Of course, none of these findings is particularly surprising. The Roberts Court is, among other things, a Republican Court, with five justices appointed by relatively conservative Republican presidents. And an important policy priority among elites of the modern Republican Party—the precise demographic from which a majority of the justices on the Roberts Court has been drawn[1]— has been to reduce the level of government regulation imposed on private enterprise, particularly in the form of litigation.[2] Thus, it might be expected that the Obama administration would clash more frequently with the Chamber—and that the Roberts Court would, in turn, side less frequently with the Solicitor General—in business-related cases. This study provides some tentative empirical validation of these expectations.

Ultimately, we may be incapable of ascertaining whether the Roberts Court is actually probusiness in any meaningful sense.
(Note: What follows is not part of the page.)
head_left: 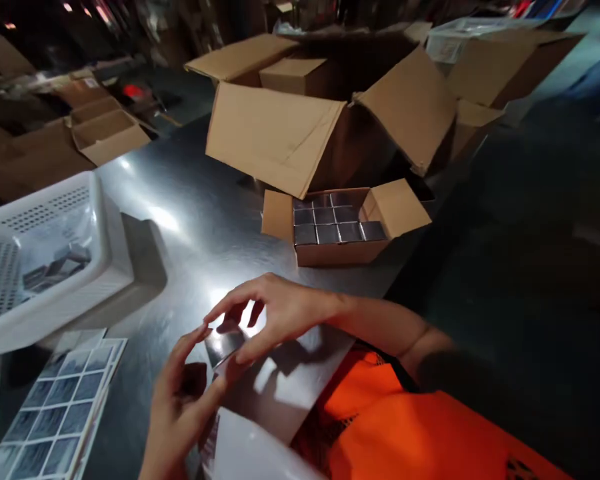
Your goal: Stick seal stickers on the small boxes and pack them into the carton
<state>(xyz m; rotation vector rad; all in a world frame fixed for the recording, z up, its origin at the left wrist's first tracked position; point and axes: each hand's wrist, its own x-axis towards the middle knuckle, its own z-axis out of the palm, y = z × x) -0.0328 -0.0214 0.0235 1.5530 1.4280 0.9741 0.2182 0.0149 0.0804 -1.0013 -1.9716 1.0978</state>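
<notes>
Fingertips of both hands meet on a small, dark, glossy square piece, perhaps a label or a foil-faced card, though the dim light and motion blur leave that unsure. The piece sits directly between the hands, low and close to the body, tilted so that its longer edge seems to run from lower left up toward upper right. The right hand arches over it from above and the right, wrist bent, thumb and forefinger narrowed to a pinch on its upper edge while the other fingers fan loosely. The left hand comes up from below, palm turned inward, thumb and fingers closed on the lower left corner; it is the supporting hand, and the right is the one placed to work the piece. Just beneath both hands lies a shiny grey sheet on the dark reflective metal table. Left of the left hand rests a printed sheet of small grey squares, and farther left a white perforated plastic basket. Ahead of the right hand stands a small open brown cardboard box packed with silvery square tins, with a large open cardboard carton beyond it.
</notes>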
But we do know that, as the Obama administration has less frequently embraced the interests of business, the Supreme Court has less frequently embraced the views of the Solicitor General in business-related cases—an interesting development in its own right.

  • [1] See Mark A. Graber, The Coming Constitutional Yo-Yo? Elite Opinion, Polarization, and theDirection of Judicial Decision Making, 56 Howard L.J. 661, 693-94 (2013).
  • [2] See generally Bradley W. Joondeph, Federalism, the Rehnquist Court, and the Modern RepublicanParty, 87 Ore. L. Rev. 117, 160-67 (2008).